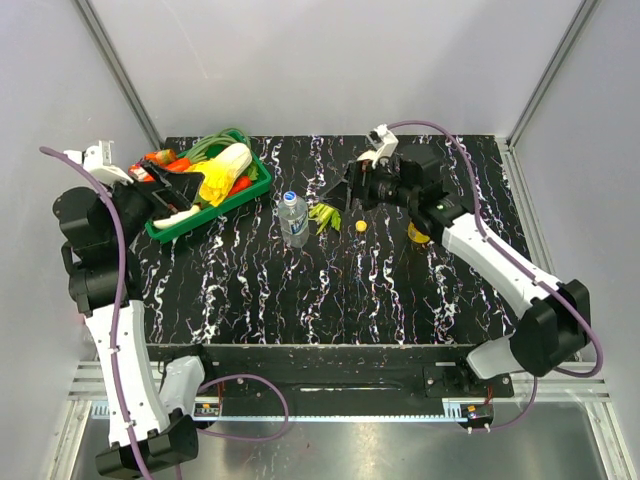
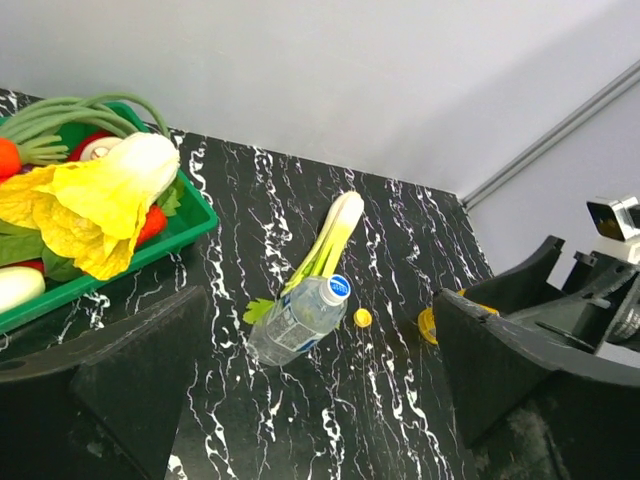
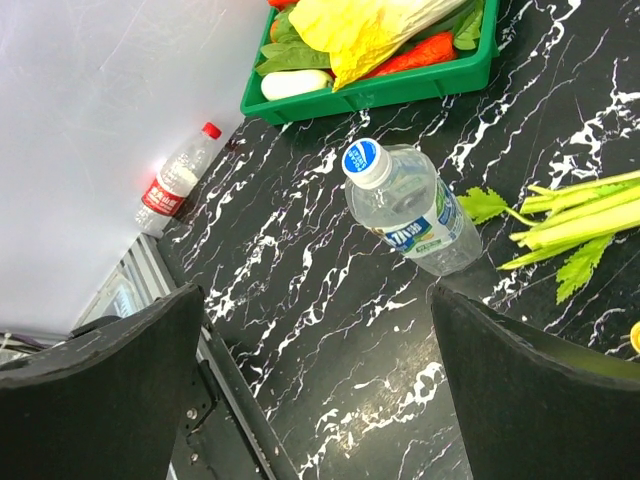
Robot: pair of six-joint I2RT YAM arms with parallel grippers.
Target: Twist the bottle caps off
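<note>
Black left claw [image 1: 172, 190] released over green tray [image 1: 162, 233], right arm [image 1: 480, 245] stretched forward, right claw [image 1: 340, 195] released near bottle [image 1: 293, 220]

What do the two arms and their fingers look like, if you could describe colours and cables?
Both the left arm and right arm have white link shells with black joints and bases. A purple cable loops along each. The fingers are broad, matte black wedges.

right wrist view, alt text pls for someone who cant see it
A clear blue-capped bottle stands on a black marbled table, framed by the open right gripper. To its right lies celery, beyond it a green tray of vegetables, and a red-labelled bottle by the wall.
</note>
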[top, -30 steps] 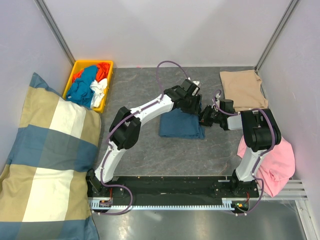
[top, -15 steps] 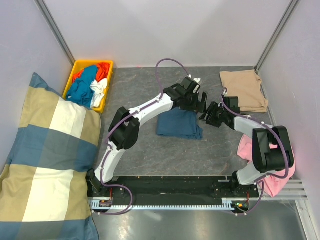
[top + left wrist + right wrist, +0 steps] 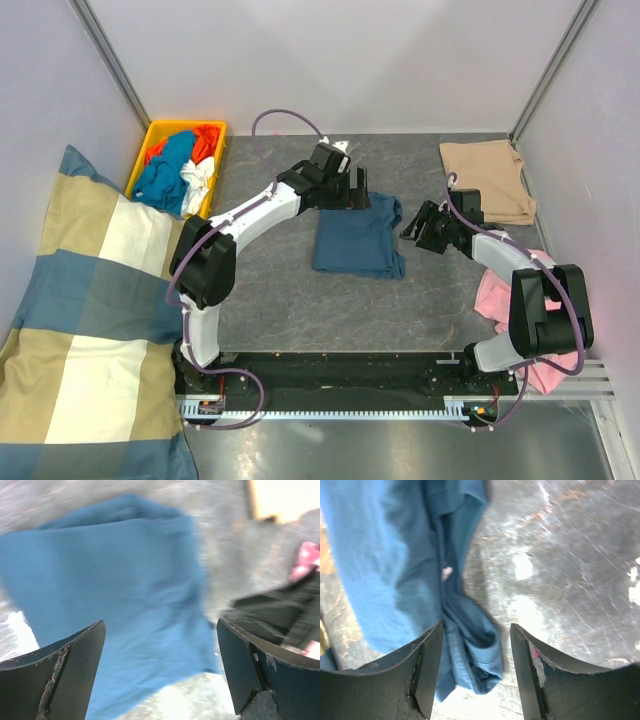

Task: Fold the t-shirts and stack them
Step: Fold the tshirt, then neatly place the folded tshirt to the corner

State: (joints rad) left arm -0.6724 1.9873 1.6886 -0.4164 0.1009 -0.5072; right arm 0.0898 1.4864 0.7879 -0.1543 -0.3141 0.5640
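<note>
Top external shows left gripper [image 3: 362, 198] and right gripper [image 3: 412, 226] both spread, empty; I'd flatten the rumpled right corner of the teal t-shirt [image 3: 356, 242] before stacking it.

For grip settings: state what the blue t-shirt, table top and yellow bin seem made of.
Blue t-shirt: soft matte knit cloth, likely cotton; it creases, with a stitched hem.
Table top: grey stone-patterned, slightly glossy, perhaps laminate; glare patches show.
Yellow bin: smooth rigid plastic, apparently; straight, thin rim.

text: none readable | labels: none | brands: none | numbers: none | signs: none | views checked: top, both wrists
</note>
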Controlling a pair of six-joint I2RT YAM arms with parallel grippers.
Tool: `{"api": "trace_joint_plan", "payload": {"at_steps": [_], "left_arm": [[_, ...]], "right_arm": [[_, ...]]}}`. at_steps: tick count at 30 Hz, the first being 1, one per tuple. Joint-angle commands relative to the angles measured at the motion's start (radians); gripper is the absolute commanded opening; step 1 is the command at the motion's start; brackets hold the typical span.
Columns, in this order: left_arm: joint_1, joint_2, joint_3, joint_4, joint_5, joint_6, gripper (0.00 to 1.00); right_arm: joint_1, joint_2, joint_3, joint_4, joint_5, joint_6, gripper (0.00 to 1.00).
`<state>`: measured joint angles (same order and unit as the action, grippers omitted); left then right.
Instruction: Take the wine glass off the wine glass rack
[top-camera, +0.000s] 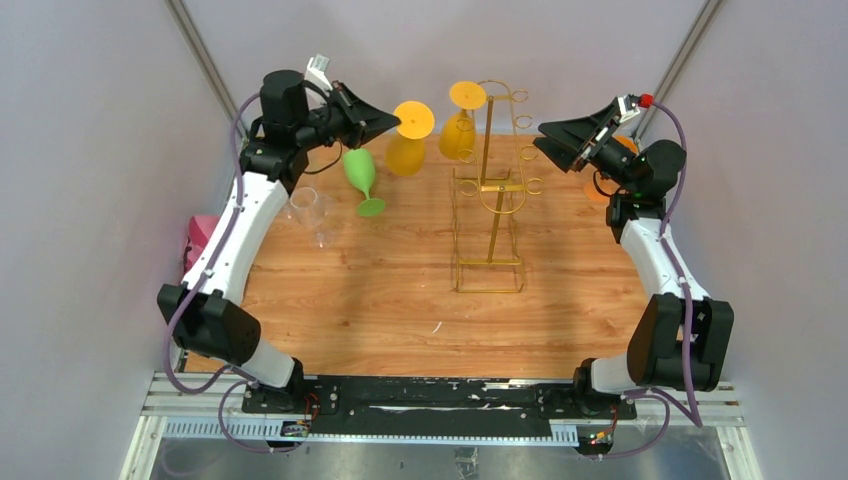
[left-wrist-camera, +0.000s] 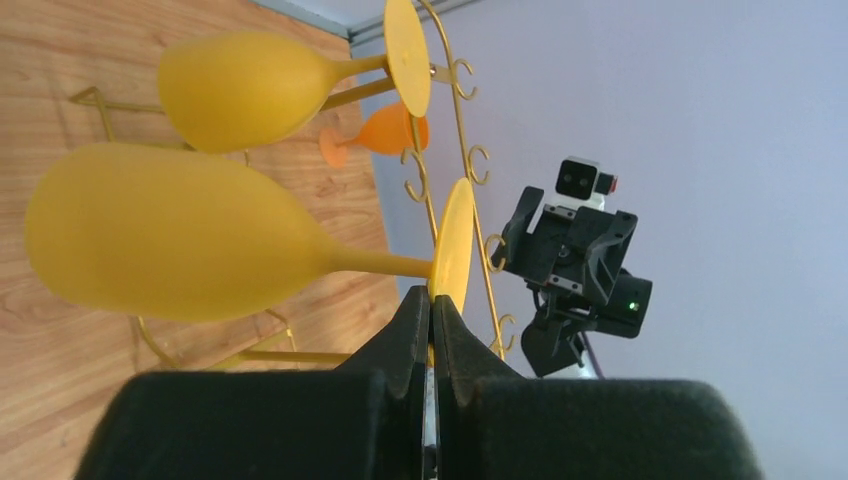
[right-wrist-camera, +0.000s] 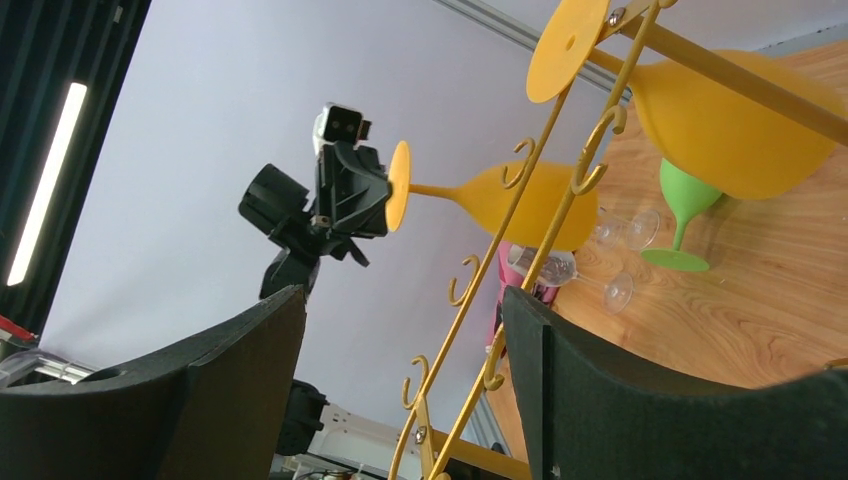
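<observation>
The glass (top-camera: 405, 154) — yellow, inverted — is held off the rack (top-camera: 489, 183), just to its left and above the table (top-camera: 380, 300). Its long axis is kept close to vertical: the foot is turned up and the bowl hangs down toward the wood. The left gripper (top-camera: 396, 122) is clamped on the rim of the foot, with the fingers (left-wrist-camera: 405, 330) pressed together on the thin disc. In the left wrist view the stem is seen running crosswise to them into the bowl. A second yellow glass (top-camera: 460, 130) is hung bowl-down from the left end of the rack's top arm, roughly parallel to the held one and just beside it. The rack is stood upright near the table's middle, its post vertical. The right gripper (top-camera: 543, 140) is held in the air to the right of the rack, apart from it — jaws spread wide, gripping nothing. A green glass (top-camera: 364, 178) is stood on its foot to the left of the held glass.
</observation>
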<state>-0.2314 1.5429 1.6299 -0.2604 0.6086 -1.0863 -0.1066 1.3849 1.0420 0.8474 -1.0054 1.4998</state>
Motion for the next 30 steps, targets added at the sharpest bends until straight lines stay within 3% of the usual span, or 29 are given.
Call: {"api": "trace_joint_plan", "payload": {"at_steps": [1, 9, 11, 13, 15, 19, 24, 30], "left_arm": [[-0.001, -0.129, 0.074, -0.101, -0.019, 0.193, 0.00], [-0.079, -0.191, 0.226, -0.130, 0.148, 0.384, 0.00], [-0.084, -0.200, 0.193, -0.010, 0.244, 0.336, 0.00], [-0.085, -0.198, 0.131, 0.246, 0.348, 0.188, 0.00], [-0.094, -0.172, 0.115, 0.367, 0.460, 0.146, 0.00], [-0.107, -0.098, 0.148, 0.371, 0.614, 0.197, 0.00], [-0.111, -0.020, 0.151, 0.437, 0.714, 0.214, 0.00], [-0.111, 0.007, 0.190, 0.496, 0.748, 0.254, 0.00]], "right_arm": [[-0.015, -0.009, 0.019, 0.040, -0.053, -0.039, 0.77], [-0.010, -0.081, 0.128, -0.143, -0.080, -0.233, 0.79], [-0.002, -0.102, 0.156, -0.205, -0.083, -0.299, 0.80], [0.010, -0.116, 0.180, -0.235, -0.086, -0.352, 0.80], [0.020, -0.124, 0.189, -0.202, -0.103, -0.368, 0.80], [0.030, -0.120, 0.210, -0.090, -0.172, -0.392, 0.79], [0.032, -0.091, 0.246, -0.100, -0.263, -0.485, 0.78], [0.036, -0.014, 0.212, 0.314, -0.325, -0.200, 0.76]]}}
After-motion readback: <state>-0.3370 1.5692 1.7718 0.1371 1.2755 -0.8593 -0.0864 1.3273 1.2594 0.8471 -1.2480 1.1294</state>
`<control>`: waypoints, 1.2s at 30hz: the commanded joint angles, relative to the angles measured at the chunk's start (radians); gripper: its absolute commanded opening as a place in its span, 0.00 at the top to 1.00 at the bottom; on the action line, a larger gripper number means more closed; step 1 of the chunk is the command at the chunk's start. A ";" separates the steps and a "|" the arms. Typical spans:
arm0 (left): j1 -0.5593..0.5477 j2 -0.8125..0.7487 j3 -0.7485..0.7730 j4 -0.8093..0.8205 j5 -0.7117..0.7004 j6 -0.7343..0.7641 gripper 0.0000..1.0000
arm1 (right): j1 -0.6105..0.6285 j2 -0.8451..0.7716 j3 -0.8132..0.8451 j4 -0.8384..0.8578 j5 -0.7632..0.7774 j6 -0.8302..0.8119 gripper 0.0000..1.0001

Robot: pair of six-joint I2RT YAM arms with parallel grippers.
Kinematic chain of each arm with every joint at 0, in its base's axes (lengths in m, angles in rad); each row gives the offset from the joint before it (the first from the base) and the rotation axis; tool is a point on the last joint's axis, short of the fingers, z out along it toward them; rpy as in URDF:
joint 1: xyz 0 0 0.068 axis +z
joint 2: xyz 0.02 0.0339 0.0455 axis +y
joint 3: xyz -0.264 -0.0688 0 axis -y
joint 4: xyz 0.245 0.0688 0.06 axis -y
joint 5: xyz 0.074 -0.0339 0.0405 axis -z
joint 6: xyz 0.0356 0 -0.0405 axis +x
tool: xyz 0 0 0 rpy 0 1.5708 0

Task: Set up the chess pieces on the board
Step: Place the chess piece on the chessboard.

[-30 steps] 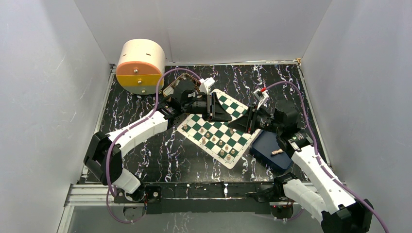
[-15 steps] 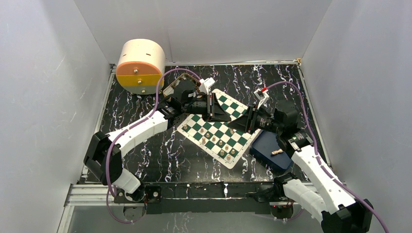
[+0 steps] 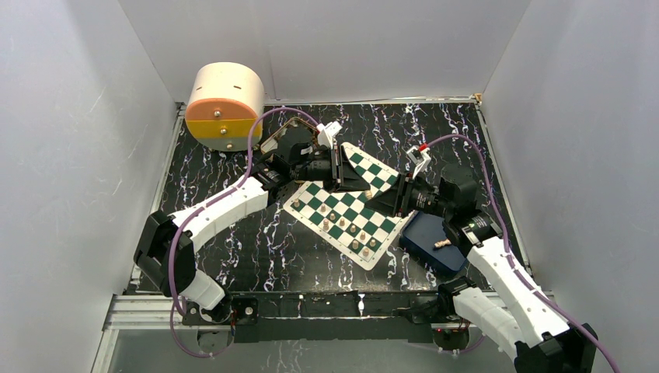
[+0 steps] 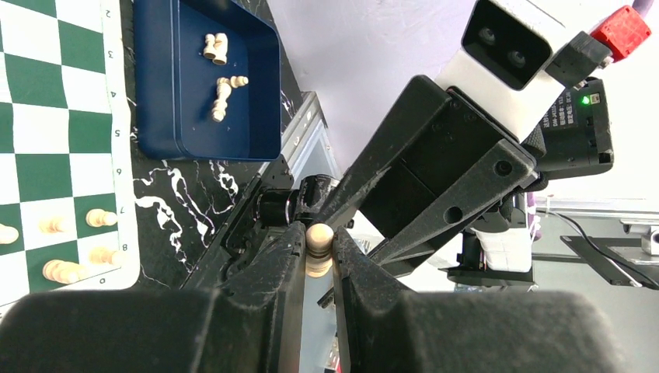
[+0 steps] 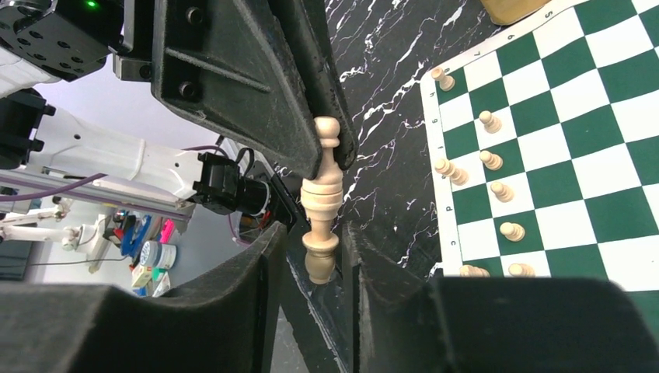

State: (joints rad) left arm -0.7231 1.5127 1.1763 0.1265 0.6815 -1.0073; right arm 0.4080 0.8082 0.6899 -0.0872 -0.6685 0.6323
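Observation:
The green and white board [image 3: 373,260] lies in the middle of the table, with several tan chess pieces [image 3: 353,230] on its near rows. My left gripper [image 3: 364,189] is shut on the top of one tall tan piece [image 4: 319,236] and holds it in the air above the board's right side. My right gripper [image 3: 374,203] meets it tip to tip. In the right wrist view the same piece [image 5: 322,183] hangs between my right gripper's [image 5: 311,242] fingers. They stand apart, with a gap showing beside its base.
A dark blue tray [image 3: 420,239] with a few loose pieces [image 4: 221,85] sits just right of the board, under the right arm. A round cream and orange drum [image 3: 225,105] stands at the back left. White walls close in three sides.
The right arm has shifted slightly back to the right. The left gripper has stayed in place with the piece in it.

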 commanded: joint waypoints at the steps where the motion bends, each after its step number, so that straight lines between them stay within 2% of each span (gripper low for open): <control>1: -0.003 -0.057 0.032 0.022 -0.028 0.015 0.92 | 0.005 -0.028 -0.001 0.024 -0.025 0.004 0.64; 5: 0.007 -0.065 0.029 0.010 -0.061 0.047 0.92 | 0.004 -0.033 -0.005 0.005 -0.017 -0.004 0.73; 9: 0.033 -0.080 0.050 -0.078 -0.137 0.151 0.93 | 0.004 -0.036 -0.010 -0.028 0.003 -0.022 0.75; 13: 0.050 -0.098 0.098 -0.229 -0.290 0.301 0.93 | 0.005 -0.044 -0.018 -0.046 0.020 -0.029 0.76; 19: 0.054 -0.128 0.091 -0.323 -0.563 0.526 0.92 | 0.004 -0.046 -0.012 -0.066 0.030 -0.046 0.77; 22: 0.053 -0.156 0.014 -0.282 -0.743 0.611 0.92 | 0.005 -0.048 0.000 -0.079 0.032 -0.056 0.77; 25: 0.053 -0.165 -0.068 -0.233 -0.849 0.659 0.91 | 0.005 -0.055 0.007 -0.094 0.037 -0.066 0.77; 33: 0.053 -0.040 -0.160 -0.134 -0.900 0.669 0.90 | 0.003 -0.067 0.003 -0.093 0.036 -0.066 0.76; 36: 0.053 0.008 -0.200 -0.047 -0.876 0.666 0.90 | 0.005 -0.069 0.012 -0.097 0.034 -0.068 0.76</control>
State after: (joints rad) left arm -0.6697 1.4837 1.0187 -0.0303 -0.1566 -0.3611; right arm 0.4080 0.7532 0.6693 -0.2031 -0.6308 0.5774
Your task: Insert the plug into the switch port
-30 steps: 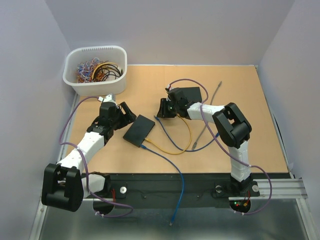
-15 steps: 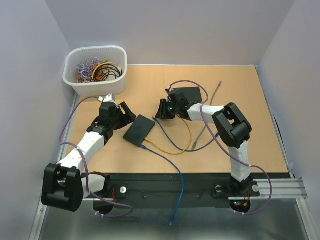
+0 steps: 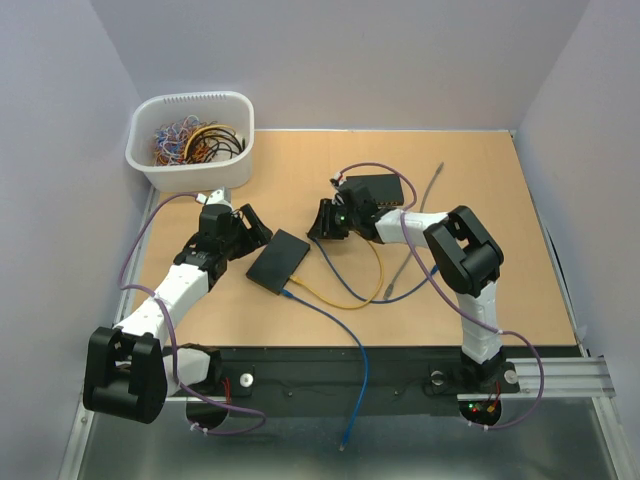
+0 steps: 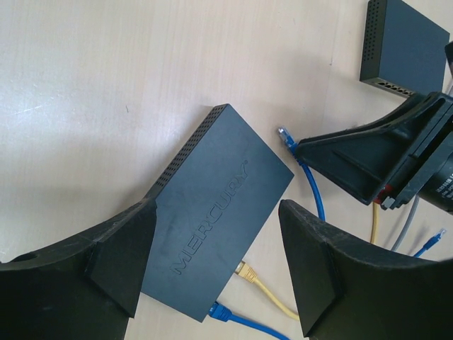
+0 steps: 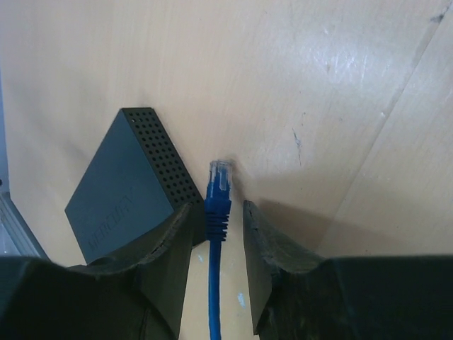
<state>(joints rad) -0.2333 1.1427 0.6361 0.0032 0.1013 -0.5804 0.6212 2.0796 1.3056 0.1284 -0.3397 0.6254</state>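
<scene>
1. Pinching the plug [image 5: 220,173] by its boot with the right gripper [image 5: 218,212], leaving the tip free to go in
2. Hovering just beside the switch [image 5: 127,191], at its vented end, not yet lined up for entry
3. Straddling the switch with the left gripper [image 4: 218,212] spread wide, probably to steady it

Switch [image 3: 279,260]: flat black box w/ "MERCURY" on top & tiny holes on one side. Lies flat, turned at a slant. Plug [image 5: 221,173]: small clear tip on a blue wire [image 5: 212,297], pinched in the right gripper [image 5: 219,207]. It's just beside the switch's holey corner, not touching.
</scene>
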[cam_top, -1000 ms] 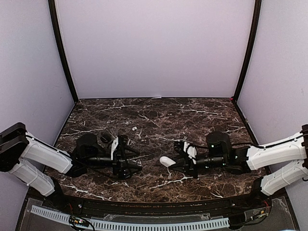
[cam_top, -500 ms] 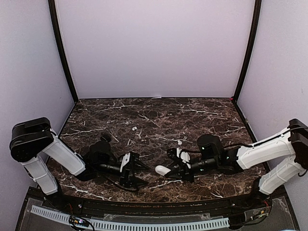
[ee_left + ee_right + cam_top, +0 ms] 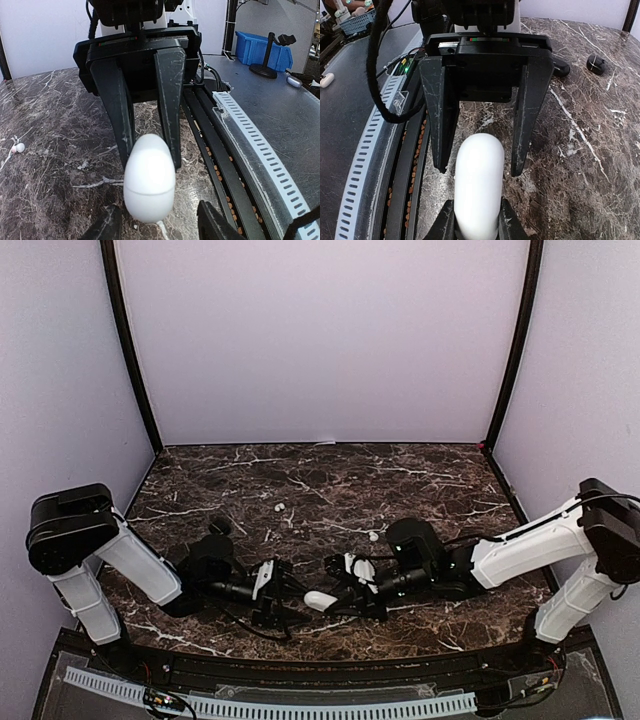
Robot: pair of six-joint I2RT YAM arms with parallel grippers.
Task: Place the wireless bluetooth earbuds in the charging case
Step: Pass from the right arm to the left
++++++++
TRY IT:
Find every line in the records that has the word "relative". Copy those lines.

SOLUTION TO THIS TASK:
Tool: `{"api": "trace_joint_plan", "payload": {"at_steps": [_], "left_arm": [[_, ...]], "right_arm": [[_, ...]]}}`. at_steps: tick count at 30 Hz, the first being 1, one per tuple. Joint-angle commands relative to the angles measured at the motion's start (radians); gripper is the absolute commanded opening; step 1 is the command at the motion's start; brackets hold the typical span.
`<control>`: waypoints, 1.2s at 30hz: the commanded joint angles, relative to the angles measured at the chunk's start (radians); gripper: its absolute commanded opening as a place in its span, 0.00 at the top to 1.00 at the bottom; on the action line, a larger gripper number means more closed; step 1 of the chunk is the command at the chunk's start. A ";" separates the steps and a "|" the arms. Typical spans:

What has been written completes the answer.